We were supposed to go out and visit that friend in the hospital, but life just didn't work out that way.  He was having surgery this morning (sometime, no idea for sure when) and we didn't want to get there and him be in surgery, so we are just going to go tomorrow and HOPEFULLY be able to get him an MP3 player with some audio books on it since he lost his glasses in the car accident and can't really do anything like read or play games because he can't really see them.  So hopefully Ruben gets his paycheck so we can do that cause we don't have the money to do it right now.  I hate knowing that he's up there having to have surgery and dealing with all that stress.  But hopefully this surgery will fix whatever was wrong, and he'll be able to go home soon.  And one of my friends has already said that if he needs help around the house she'd be able to help him out, so that helps put my mind at least a little more.

I've been SOO emotional the last couple days.  Part of it is because it's that time of the month and I always get emotional around that time, and part is because I've been hurting pretty bad.  And then hearing about his accident was kinda the last straw, because it's had me on the verge of tears since I heard about it.  And then knowing that the dog that's been in Ivy's life since she was LITTLE is going to die from cancer soon.  I'm just a bundle of raw emotions.  At least I'm handling it better than I usually do.  Thank goodness for amazing friends and family helping me deal with it better or I'd be useless.

Been doing one of my intricate line drawings the last little while.  Usually they are like 8 by 5 or something like that, but right now I'm doing a full size 8 by 10 sheet.  It's turning out pretty good, but it's gonna take me FOREVER to finish, heh.  I'll post pics of it when I'm finished.  Which will probably be Friday if I keep going at the pace I'm going right now, heh.  Guess I'll see for sure. 

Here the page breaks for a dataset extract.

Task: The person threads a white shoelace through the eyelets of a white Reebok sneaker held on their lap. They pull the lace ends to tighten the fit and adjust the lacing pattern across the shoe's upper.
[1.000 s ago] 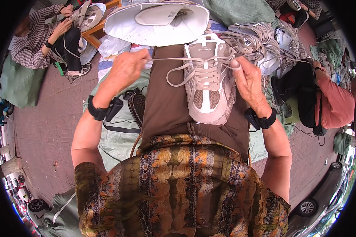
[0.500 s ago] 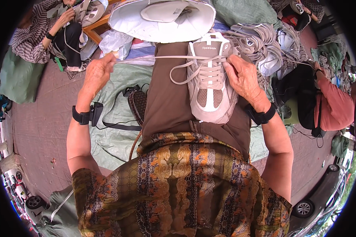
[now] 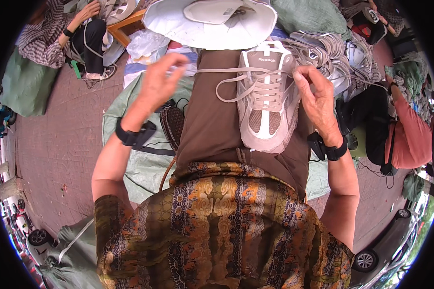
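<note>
On my brown-trousered lap rests a beige-and-white sneaker [image 3: 267, 127], its toe toward me. Flat beige shoelaces [image 3: 266, 98] cross its front, and one loop hangs out at its left side. A lace end [image 3: 212, 71] stretches left from the upper eyelets over my thigh. Close to that end, my left hand [image 3: 161, 82] is raised and smeared by motion, so its grip does not show. Beside the right-hand eyelets is my right hand [image 3: 317, 96], thumb and forefinger pinched together. What lies between those fingertips is too small to make out.
A white tub-like container [image 3: 210, 29] stands beyond my knees. Shoe uppers with laces [image 3: 320, 48] are heaped at the far right. Co-workers sit at far left [image 3: 48, 38] and right [image 3: 410, 139]. A green sheet [image 3: 115, 125] and a dark sandal [image 3: 171, 125] lie left of my legs.
My left hand has moved right, toward the shoe, and the lace it held taut now ends near its fingers. My right hand has shifted slightly off the shoe's edge. The view has moved a little.
</note>
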Tool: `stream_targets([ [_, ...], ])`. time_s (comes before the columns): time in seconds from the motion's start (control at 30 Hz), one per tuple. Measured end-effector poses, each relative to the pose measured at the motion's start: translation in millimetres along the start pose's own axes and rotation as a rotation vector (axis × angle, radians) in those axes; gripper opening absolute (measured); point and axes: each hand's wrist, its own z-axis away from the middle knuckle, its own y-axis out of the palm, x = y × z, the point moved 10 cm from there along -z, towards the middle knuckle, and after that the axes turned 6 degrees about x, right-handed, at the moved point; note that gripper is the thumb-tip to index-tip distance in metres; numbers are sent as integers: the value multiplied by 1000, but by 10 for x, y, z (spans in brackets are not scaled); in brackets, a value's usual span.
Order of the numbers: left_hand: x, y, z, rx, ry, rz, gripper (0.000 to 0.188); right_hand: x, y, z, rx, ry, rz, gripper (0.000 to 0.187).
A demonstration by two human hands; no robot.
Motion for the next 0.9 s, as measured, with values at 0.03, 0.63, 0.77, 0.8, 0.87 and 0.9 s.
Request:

You ever felt that things were kinda coming undone at the seems?  Now, I mean, it's not THAT bad (like I said above) but sometimes it feels like I've lost control of some small things in my lfie.  I've been super lonely (being stuck inside because of the damn heat tends to do that, haha) so i've been trying to figure out where and when I can hang out with someone.  Thinking about giving Rachel and the kids a call and seeing if we can't do the zoo soon.  Get there right as they open and spend a few hours there before it has a chance to get stupid hot.  HOPEFULLY she can because I need the company.  And then maybe I can get together with Jacqui sometime soon too and we can do some artsy stuff, or something like that.  Just have to see for sure when we can find some time.

Hopefully we can get some REAL work done on the house this weekend.  We won't really be getting out cause it's gonna be HOT out there, so I'm probably going to be able to spend some real time on the house.  Mainly my bedroom.  Got a lot of things in there that I need to get rid of, so that'll be a good place to start. 

Anyway, I'm gonna get out of here and try to catch a nap while I still can.  Then get up and get some work done on the kitchen and living room cause they are starting to get cluttered again.  Just need my brain to stop being such a brat and running so freaking fast, heh.  UGH!  Sometimes I really hate being Manic.